## [WHAT IS REQUIRED]
Every line below from the one containing "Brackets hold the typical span" through the one containing "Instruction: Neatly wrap" must be transcribed exactly. Omit all lines outside that stretch.
:::::
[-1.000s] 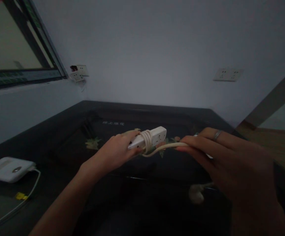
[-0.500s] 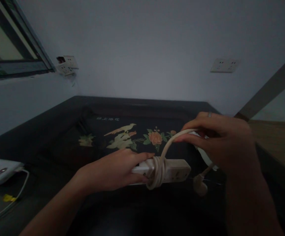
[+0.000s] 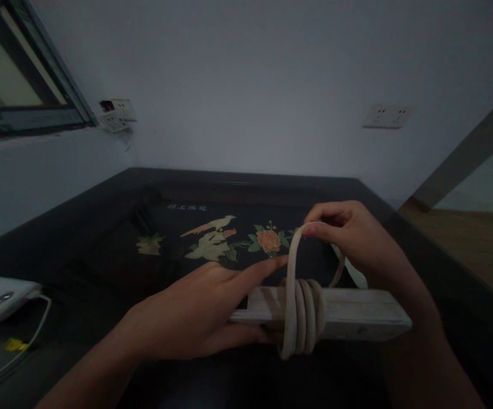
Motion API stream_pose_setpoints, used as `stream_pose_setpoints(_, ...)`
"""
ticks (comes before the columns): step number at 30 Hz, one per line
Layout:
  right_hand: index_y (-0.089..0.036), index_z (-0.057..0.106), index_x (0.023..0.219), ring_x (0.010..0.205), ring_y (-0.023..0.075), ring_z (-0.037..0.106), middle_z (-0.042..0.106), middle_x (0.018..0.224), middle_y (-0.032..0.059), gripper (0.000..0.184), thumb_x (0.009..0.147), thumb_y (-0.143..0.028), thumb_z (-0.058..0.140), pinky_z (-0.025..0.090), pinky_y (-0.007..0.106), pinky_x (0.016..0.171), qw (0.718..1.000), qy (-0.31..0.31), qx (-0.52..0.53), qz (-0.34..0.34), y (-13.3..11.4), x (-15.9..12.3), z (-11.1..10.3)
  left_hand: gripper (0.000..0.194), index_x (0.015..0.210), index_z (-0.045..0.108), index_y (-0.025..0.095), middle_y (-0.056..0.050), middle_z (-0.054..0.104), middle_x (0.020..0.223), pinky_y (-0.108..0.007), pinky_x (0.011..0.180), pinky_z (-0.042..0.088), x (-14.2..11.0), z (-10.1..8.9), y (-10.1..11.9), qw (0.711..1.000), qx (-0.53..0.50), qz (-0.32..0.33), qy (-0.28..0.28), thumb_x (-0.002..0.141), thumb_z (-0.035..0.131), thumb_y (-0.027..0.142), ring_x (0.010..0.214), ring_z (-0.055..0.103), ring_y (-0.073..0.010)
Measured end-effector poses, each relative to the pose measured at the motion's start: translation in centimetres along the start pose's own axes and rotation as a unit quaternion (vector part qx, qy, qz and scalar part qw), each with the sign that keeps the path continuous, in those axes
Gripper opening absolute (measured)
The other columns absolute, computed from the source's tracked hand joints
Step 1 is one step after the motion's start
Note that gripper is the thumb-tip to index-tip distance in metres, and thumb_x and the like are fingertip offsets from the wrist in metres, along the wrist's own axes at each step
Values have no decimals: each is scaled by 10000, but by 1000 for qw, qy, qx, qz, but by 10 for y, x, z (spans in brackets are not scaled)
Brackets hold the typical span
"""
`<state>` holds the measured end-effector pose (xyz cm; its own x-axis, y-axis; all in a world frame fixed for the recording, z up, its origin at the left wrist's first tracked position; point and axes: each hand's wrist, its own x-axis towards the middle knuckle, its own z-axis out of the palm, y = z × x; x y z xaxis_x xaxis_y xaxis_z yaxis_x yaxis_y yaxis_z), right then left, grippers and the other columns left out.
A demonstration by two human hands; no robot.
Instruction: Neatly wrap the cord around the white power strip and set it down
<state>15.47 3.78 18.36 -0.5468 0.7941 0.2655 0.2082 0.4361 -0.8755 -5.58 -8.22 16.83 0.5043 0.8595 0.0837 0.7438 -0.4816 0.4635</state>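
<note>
A white power strip (image 3: 363, 315) is held above the dark table, its left end gripped by my left hand (image 3: 195, 312) between thumb and fingers. Several turns of its off-white cord (image 3: 308, 318) wrap around the strip's middle. My right hand (image 3: 351, 233) pinches a raised loop of that cord between thumb and fingertips, above and behind the strip. The tip of my left thumb reaches close to the cord where it rises. The plug does not show now. A pale object (image 3: 356, 274), partly hidden, lies behind the strip below my right hand.
The black tabletop (image 3: 246, 190) bears a bird and flower picture and meets the wall. At left lies a white box-shaped device (image 3: 3, 296) with a white cable and a yellow tag (image 3: 15, 344). Wall sockets (image 3: 386, 116) are at right, more (image 3: 116, 115) near the window.
The power strip has turned and come nearer, its right end now further right. My right hand has moved slightly left with the cord, and the dangling plug has gone out of sight.
</note>
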Motion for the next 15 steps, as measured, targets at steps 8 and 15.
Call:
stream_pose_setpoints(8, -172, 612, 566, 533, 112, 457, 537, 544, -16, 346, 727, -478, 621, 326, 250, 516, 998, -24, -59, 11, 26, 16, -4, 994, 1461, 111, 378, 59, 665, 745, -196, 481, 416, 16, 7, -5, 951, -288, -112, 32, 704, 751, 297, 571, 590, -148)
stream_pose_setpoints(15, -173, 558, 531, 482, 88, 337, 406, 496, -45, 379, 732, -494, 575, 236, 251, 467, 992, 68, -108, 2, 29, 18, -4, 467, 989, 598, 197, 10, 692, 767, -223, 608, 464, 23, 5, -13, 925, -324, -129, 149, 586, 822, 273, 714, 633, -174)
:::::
## [RESULT]
Brackets hold the typical span
"""
`<state>` holds the measured end-effector pose (xyz cm; its own x-axis, y-axis; all in a world frame fixed for the recording, z up, its origin at the left wrist's first tracked position; point and axes: each hand's wrist, its own x-axis towards the middle knuckle, its own z-axis out of the palm, y = z × x; x y z xaxis_x xaxis_y xaxis_z yaxis_x yaxis_y yaxis_z), right then left, grippers and the other columns left out.
A demonstration by two human hands; no robot.
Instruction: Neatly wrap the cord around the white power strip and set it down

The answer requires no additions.